QUE TA VOLONTÉ SOIT FAITE SUR LA TERRE COMME AU CIEL ; que nous t'aimions de tout notre coeur en pensant toujours à toi ; de toute notre âme en te désirant toujours ; de tout notre esprit, en orientant vers toi toutes nos intentions, et en cherchant ton honneur en toutes choses; de toutes nos forces, en dépensant toutes nos énergies et sensibilités de l'âme et du corps au service de ton amour et à rien d'autre ; et que nous aimions notre prochain comme nous-même, les entraînant tous à ton amour de tout notre pouvoir, nous réjouissant du bonheur d'autrui comme du nôtre et compatissant à ses malheurs, et ne rendant aucune offense à personne.

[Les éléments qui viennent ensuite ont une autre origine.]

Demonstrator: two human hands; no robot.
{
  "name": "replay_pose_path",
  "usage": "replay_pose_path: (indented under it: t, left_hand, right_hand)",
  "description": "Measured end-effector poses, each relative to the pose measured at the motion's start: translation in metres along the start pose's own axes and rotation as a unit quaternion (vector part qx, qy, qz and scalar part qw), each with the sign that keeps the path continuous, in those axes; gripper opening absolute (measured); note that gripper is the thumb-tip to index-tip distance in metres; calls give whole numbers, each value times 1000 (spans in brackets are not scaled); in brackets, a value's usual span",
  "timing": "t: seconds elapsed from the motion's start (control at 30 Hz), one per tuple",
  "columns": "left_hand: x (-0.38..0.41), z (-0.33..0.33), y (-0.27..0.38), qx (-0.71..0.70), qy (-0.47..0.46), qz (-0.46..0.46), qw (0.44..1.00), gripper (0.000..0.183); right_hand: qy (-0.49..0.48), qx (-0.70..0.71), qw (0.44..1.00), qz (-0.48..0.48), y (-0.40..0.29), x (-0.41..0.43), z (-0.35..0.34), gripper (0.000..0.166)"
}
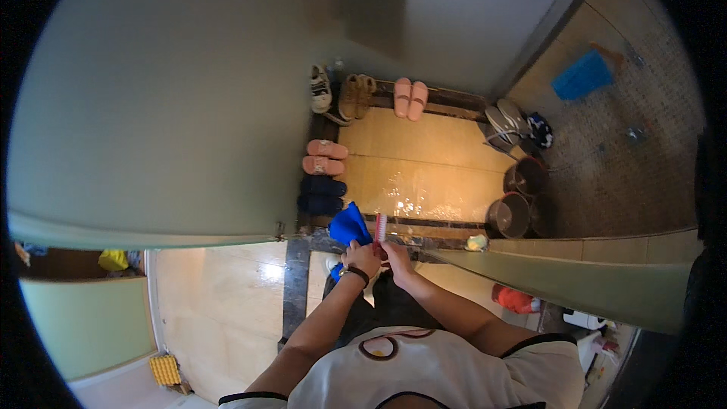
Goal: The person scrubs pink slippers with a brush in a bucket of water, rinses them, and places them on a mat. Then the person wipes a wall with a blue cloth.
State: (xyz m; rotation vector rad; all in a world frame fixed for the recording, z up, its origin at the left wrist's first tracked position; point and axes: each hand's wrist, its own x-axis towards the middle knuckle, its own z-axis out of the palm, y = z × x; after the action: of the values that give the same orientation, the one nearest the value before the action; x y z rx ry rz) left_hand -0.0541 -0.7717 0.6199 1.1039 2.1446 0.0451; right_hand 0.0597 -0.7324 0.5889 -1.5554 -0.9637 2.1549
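Note:
In front of my body, my left hand (362, 261) holds a bright blue cloth (347, 226), which rises in a folded peak beyond the fingers. A watch or dark band circles the left wrist. My right hand (397, 264) grips a scrub brush (380, 229) with a red-pink back and pale bristles. The bristles face right and the brush stands roughly upright beside the cloth. Both hands are close together, and the brush's lower end is hidden by the fingers. Below them is a dark stone door sill (318, 241).
Pink slippers (324, 157) and navy slippers (322, 195) line the left; more pink slippers (410, 99) and brown shoes (356, 95) stand at the back. Buckets (509, 216) and grey shoes (505, 121) are right. A blue basket (583, 75) lies beyond. The tiled floor (420, 147) looks wet.

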Motion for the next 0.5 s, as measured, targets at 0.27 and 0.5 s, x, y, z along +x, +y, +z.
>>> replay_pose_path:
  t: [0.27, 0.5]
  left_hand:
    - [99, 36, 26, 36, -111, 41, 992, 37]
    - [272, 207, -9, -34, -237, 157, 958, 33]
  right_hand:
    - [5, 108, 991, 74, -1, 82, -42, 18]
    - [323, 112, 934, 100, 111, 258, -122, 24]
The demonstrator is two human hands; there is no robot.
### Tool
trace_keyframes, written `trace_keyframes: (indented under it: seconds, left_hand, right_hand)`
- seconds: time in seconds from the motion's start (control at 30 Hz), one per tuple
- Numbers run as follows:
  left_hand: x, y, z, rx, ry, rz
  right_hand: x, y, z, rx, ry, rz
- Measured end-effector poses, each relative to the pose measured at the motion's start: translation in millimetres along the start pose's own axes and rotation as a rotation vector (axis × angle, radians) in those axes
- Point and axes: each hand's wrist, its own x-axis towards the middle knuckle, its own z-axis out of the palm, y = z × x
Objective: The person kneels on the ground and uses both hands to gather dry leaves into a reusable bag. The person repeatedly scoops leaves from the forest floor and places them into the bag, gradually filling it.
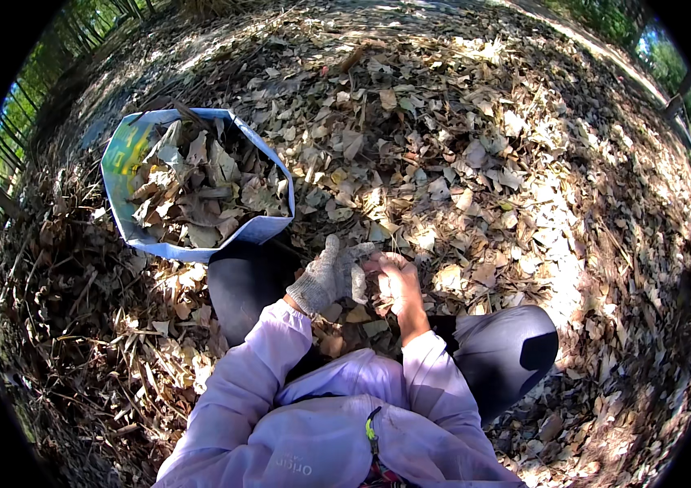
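My left hand [328, 276] wears a grey knit glove, its fingers spread apart, with no object visible in it. Just right of it is my bare right hand [397, 277], the fingers bent and drawn together beside the gloved fingertips. Whether those fingers pinch anything is too small to make out; a thin pale stalk shows just above them. Both hands are low over dry leaves [376, 328] between my knees. A blue-rimmed woven plastic bag [263, 227] stands upright beyond my left knee, its mouth wide. Dry leaves [199, 177] fill it close to the rim.
Fallen leaves [473, 152] cover the ground all around, with dry stalks and twigs [119, 390] at the left. My left knee [248, 287] is close against the bag; my right knee [510, 348] is bent outward. Trees [77, 30] line the far left.
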Motion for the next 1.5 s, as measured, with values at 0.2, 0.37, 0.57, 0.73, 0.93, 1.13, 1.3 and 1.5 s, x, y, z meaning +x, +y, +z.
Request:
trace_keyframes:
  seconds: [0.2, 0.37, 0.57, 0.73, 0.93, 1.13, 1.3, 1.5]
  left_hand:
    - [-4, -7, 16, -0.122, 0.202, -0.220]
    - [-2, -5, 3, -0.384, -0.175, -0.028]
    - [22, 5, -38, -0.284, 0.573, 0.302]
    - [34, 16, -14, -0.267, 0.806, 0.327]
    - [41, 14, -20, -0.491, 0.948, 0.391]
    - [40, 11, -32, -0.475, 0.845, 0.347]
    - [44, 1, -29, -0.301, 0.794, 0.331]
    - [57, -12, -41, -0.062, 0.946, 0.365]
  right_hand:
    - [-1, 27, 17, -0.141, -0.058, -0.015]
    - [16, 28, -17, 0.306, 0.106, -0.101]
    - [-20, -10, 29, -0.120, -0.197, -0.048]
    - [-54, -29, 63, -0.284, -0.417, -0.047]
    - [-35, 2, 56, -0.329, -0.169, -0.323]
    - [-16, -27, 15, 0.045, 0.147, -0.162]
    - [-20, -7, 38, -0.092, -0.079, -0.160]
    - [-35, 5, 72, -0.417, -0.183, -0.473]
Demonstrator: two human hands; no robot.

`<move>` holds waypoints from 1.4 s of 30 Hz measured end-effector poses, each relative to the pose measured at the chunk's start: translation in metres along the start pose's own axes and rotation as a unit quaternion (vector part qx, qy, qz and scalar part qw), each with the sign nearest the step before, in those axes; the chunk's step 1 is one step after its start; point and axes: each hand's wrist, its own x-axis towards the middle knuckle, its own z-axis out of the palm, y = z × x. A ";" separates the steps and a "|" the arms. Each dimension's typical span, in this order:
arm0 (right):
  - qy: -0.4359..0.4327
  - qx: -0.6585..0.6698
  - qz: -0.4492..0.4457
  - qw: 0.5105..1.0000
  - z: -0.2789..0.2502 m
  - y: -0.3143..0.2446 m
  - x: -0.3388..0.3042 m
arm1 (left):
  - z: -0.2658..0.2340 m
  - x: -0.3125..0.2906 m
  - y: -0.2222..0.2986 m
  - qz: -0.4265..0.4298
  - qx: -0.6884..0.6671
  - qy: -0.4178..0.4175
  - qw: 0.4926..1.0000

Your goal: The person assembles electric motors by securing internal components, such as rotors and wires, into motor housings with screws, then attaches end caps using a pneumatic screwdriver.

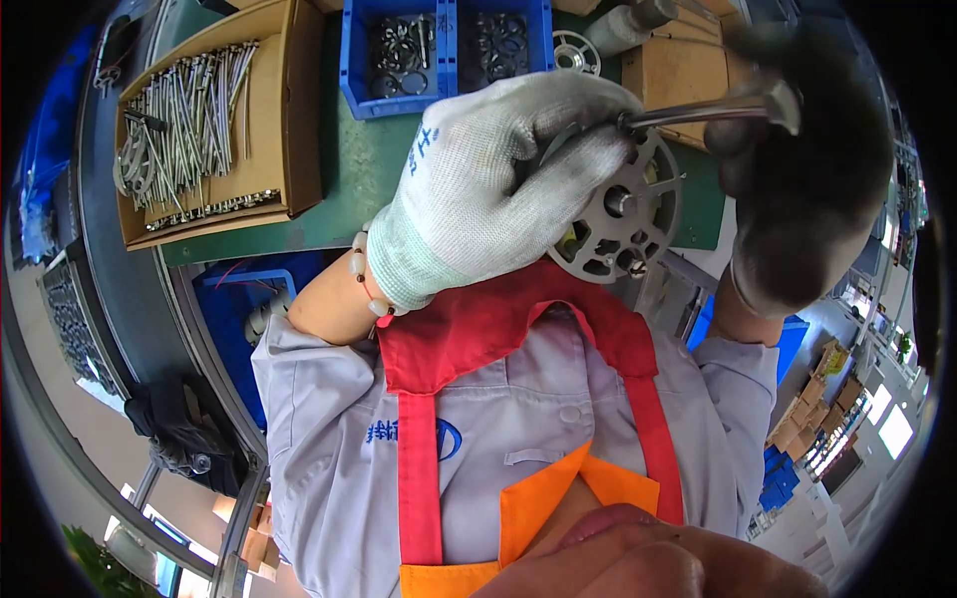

donne-nous notre pain quotidien : ton Fils bien-aimé, notre Seigneur Jésus-Christ; donne-le nous aujourd'hui, en mémorial et en respectueuse intelligence de cet amour qu'il eut pour nous, et de tout ce que pour nous il a dit, fait, et souffert.

et remets-nous nos dettes, par ton ineffable miséricorde, en vertu de la Passion de ton Fils, et par l'intercession et les mérites de la Bienheureuse Vierge Marie et de tous tes saints,

comme nous les remettons À nos débiteurs ; et ce que nous ne savons pas pleinement pardonner, Toi, Seigneur, fais que nous le pardonnions pleinement, de sorte que par ton amour nous puissions aimer vraiment nos ennemis, et dévotement intercéder pour eux auprès de toi, et ne rendre à personne le mal pour le mal ; et que nous cherchions à les aider tous, en toi.

et ne nous laisse pas succomber À la tentation, cachée ou manifeste, imprévue ou prolongée.

et délivre-nous du mal, passé, présent et futur. Amen.